**ABOUT THIS EXERCISE**: Lines that contain "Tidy": how many are there in the listing below? Answer with a number and nothing more.

**MATERIAL SUPPLIED**:
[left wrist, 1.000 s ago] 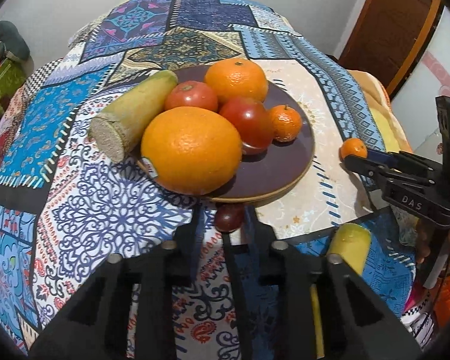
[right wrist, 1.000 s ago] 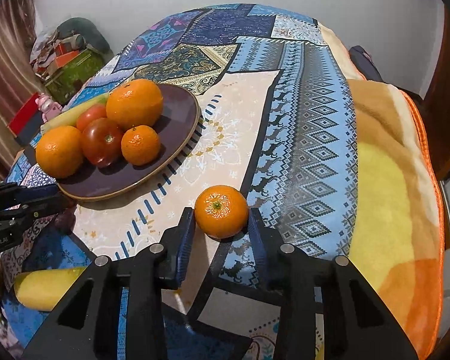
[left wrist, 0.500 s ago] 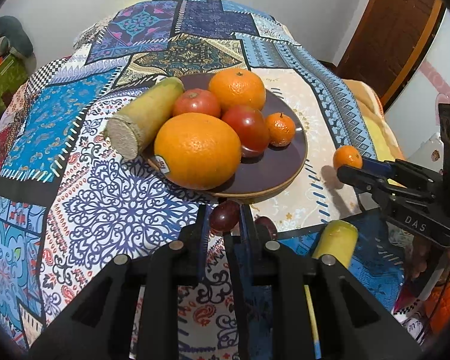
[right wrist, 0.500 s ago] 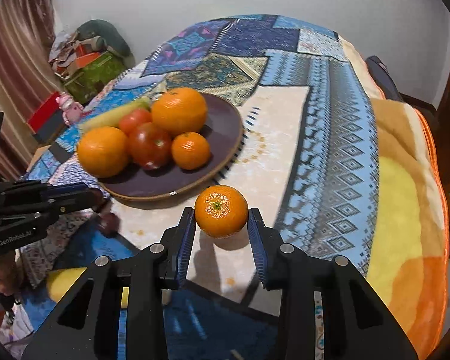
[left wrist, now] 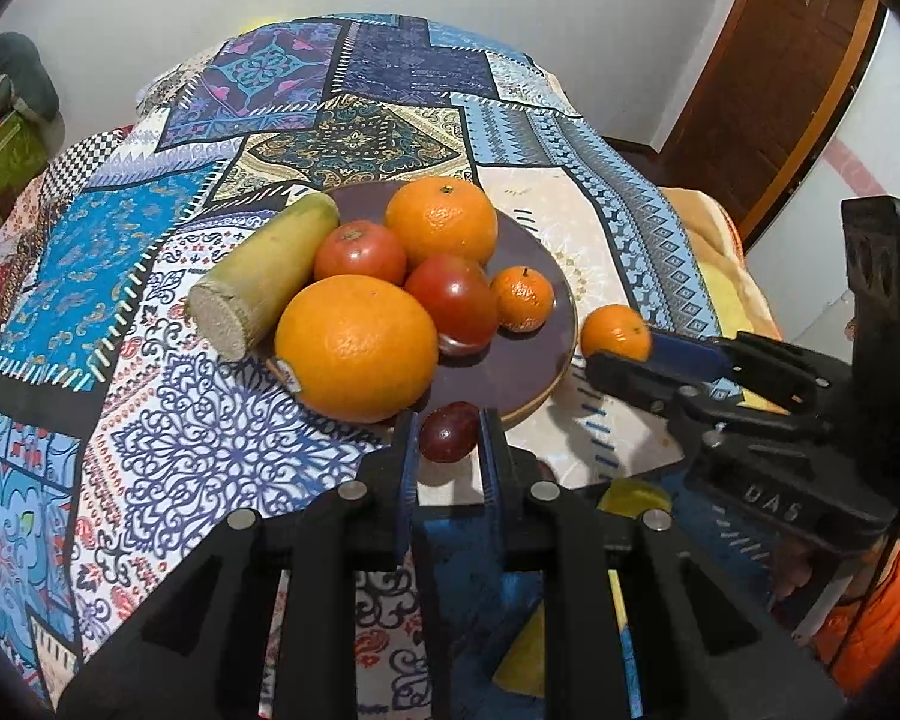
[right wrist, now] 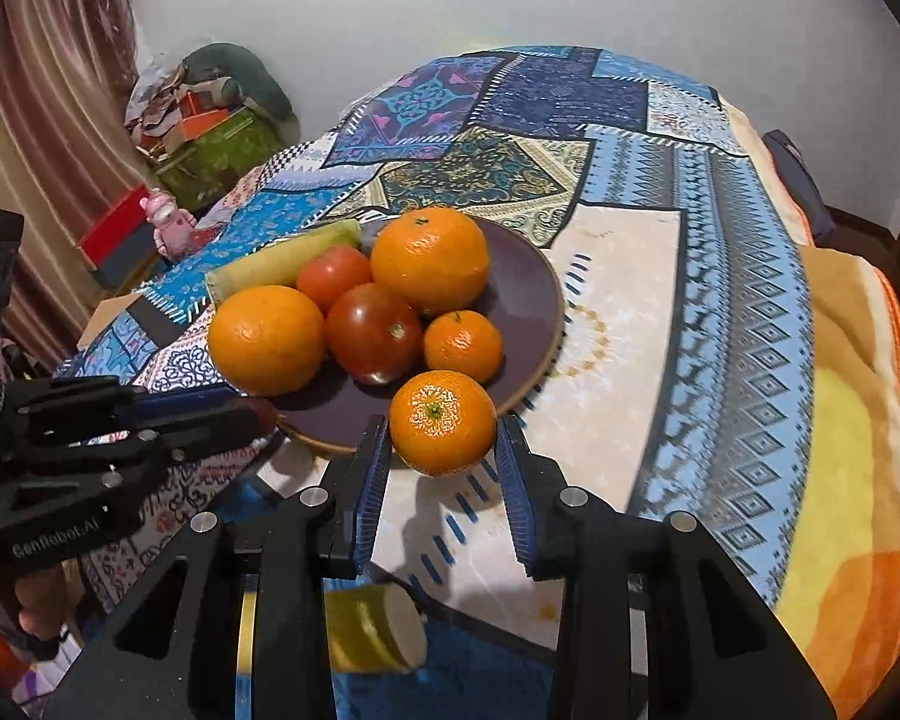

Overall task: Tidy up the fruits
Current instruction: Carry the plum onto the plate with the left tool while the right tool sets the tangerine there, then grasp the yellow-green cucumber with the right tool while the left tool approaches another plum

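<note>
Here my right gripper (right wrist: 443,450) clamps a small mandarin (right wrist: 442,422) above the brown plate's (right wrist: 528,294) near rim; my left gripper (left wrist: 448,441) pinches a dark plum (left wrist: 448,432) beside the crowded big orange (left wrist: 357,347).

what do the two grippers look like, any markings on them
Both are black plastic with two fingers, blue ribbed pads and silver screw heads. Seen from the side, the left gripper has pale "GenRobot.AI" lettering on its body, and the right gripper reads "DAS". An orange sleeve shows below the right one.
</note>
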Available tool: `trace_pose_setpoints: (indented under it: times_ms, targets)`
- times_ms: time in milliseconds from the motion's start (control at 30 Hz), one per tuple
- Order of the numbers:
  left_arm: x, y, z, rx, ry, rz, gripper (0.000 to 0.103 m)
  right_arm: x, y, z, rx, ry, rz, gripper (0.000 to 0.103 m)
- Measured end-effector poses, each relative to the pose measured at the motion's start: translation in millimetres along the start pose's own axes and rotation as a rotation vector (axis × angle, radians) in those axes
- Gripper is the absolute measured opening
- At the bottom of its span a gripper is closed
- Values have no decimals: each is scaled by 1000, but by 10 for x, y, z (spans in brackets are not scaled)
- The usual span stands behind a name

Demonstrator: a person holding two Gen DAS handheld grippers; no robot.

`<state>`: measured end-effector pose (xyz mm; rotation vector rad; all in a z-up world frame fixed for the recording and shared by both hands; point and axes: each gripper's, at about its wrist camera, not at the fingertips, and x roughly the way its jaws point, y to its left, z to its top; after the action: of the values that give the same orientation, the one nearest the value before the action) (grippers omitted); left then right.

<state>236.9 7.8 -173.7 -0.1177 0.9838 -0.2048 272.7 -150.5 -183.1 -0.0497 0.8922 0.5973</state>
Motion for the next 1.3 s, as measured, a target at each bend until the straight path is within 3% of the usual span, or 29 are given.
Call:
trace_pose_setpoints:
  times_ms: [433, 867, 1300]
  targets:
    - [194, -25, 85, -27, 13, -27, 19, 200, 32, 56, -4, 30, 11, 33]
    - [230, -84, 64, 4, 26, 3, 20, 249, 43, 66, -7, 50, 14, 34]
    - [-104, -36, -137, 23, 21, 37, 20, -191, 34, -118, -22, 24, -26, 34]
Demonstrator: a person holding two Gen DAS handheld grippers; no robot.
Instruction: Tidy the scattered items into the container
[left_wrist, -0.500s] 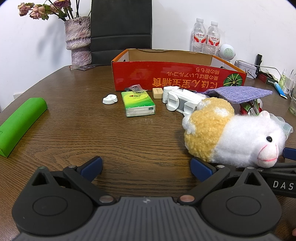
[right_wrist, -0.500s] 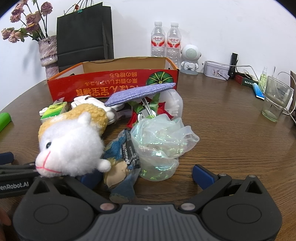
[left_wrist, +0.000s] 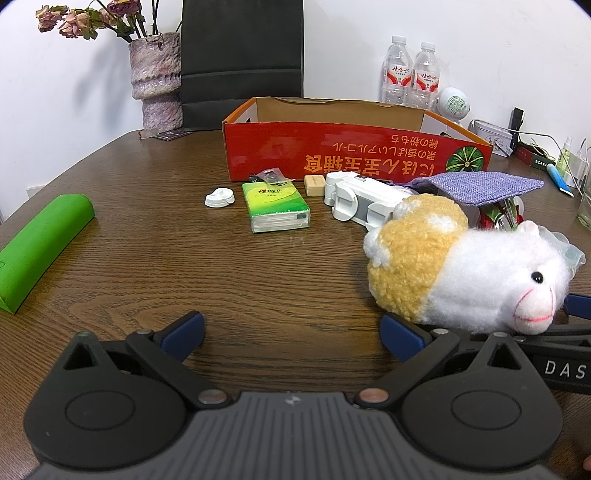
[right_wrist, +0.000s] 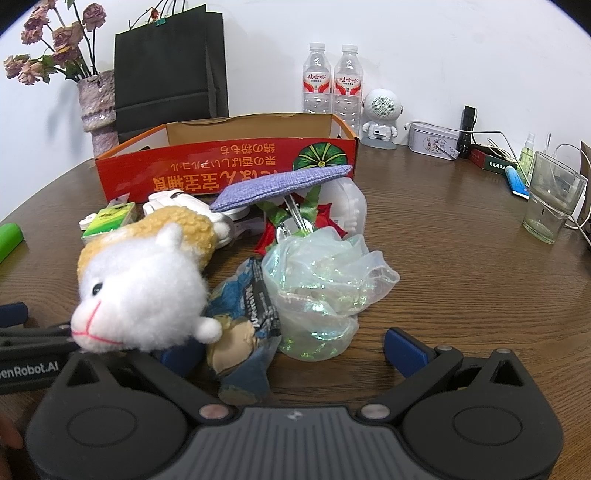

**ANSWER TO THIS TASK**: 2